- TASK GOAL -
Only an exact, complete copy of the listing will serve as the answer.

- GIVEN DATA -
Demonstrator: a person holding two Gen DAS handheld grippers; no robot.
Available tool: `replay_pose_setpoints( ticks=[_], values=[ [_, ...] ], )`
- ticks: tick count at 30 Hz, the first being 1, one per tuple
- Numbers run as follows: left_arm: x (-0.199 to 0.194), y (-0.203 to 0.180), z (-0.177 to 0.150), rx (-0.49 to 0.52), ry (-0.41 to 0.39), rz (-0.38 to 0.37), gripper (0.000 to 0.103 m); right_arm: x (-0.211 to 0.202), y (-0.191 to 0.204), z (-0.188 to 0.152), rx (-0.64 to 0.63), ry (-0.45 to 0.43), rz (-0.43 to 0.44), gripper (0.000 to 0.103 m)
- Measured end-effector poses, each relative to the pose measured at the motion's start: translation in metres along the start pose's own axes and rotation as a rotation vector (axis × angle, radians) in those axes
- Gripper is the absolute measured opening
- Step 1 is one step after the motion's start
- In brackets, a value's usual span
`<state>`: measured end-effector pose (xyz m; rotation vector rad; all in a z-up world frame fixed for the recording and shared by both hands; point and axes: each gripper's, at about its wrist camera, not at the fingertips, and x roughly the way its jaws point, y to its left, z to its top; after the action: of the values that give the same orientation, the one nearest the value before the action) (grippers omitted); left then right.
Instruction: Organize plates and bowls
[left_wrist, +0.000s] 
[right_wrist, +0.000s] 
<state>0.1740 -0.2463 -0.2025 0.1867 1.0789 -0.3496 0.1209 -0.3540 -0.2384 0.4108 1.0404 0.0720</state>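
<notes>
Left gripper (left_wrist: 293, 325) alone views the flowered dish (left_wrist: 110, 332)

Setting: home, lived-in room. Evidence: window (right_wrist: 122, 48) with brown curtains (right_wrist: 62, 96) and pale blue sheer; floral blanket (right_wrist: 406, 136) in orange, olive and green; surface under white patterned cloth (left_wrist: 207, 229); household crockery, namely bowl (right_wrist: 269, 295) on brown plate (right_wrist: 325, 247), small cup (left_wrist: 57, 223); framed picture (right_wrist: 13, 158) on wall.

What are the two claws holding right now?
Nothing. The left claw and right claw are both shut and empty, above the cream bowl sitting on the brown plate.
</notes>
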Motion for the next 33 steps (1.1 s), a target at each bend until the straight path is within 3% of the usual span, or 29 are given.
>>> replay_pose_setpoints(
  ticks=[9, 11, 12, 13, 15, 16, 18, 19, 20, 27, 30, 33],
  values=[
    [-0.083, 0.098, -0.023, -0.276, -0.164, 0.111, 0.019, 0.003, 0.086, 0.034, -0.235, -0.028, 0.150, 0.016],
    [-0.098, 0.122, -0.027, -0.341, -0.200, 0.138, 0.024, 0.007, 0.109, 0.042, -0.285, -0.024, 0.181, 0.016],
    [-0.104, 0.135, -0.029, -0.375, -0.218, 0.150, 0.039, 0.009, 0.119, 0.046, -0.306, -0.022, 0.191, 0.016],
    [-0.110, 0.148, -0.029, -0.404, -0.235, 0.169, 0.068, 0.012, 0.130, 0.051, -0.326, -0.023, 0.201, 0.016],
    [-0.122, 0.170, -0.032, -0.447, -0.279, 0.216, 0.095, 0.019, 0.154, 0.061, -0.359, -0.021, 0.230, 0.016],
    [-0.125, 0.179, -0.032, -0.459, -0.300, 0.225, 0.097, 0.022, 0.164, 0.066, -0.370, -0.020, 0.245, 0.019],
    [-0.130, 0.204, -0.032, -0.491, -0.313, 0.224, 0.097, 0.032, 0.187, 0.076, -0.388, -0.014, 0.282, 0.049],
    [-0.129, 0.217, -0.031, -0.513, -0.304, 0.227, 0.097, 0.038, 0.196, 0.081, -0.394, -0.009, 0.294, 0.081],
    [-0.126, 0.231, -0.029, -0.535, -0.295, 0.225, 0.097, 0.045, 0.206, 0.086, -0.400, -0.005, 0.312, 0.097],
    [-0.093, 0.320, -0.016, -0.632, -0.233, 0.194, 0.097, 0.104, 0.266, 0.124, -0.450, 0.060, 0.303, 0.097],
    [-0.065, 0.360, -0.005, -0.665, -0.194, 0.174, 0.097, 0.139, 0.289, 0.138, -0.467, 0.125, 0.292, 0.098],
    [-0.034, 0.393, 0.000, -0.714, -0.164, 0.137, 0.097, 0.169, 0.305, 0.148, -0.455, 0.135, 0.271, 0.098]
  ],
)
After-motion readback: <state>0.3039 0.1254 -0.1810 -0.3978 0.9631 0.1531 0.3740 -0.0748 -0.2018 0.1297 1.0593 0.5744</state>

- TASK OUTPUT -
Demonstrator: a person holding two Gen DAS handheld grippers; no robot.
Available tool: `replay_pose_setpoints( ticks=[_], values=[ [_, ...] ], )`
- ticks: tick count at 30 Hz, the first being 1, one per tuple
- Numbers run as follows: left_arm: x (-0.199 to 0.194), y (-0.203 to 0.180), z (-0.177 to 0.150), rx (-0.49 to 0.52), ry (-0.41 to 0.39), rz (-0.38 to 0.37), gripper (0.000 to 0.103 m); right_arm: x (-0.211 to 0.202), y (-0.191 to 0.204), z (-0.188 to 0.152), rx (-0.64 to 0.63), ry (-0.45 to 0.43), rz (-0.43 to 0.44), gripper (0.000 to 0.103 m)
- Measured end-effector poses, each relative to the pose measured at the motion's start: translation in metres along the start pose's own axes and rotation as a rotation vector (axis × angle, radians) in those axes
- Gripper is the absolute measured opening
- Step 1 is one step after the motion's start
- In brackets, a value's usual span
`<state>`: measured end-effector pose (xyz m; rotation vector rad; all in a z-up world frame fixed for the recording and shared by both hands; point and axes: each gripper's, at about its wrist camera, not at the fingertips, and x roughly the way its jaws point, y to its left, z to its top; after the action: of the values that give the same orientation, the one nearest the value before the action) (grippers omitted); left then right.
Instruction: Organize plates and bowls
[left_wrist, +0.000s] 
[right_wrist, +0.000s] 
<state>0.1740 -0.2463 -0.2025 0.1867 1.0789 -0.3496 0.1209 -0.3540 -0.2384 0.4108 1.0404 0.0720</state>
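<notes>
Left gripper (left_wrist: 293, 325) alone views the flowered dish (left_wrist: 110, 332)

Setting: home, lived-in room. Evidence: window (right_wrist: 122, 48) with brown curtains (right_wrist: 62, 96) and pale blue sheer; floral blanket (right_wrist: 406, 136) in orange, olive and green; surface under white patterned cloth (left_wrist: 207, 229); household crockery, namely bowl (right_wrist: 269, 295) on brown plate (right_wrist: 325, 247), small cup (left_wrist: 57, 223); framed picture (right_wrist: 13, 158) on wall.

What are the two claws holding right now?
Nothing. The left claw and right claw are both shut and empty, above the cream bowl sitting on the brown plate.
</notes>
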Motion for the next 33 steps (1.1 s), a target at each bend until the straight path is within 3% of the usual span, or 29 are given.
>>> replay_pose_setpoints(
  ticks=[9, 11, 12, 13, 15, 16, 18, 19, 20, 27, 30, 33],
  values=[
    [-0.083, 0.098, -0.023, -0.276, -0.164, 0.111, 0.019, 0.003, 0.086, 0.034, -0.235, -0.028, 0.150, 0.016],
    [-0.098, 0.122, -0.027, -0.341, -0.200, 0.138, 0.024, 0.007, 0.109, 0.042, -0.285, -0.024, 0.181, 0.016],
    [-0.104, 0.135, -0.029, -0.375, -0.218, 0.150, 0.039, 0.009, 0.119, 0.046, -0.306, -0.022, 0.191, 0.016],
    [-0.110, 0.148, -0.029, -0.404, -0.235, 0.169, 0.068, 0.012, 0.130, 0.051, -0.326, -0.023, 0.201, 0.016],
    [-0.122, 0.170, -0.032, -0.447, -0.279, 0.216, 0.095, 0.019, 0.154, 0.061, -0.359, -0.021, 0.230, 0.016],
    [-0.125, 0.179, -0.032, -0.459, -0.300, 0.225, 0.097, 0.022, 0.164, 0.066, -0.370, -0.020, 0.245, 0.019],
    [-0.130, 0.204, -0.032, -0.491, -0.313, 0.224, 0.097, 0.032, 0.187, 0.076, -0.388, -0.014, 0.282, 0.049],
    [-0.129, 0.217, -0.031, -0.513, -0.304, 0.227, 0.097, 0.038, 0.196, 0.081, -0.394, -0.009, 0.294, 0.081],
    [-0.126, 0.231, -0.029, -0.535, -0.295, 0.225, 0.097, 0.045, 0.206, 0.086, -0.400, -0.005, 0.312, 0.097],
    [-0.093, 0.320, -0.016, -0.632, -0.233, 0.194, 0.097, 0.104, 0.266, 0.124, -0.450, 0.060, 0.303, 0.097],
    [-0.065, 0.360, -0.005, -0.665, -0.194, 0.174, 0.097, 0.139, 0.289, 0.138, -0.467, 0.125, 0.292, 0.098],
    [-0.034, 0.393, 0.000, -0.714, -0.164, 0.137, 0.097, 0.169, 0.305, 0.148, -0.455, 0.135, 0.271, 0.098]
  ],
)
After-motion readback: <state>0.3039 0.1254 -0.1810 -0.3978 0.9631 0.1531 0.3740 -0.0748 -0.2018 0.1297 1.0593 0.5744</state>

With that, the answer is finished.